- _Work request_:
Transcribe the full listing, keeping every word as it stands.

**** Input data ****

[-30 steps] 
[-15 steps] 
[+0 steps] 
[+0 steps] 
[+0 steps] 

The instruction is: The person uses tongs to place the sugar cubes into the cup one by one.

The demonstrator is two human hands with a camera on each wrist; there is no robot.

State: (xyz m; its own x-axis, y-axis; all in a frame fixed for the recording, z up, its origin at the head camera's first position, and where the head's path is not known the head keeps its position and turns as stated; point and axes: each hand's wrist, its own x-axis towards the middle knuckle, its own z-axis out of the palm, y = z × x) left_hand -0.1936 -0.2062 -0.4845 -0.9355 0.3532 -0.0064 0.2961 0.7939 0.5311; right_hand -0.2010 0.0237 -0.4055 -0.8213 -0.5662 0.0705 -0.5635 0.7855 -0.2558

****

- _Answer box_:
[-30 steps] 
[-15 steps] 
[+0 steps] 
[+0 steps] 
[+0 steps] 

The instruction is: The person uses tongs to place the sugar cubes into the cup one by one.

The demonstrator is two human hands with a camera on each wrist; there is no robot.

State: (xyz m; its own x-axis, y-axis; all in a frame fixed for the recording, z up, its origin at the head camera's first position, and where the head's path is not known the head keeps its position and turns as stated; point and axes: each hand's wrist, its own x-axis towards the middle knuckle, its own z-axis out of the palm, y = z × x) left_hand -0.1936 -0.2062 -0.4845 -0.9355 0.3532 -0.0064 0.2961 0.7939 0.5311; right_hand -0.2010 0.0237 -0.4055 -0.8213 -0.5662 0.0705 -0.5635 0.7855 -0.2558

This completes the output for the exercise.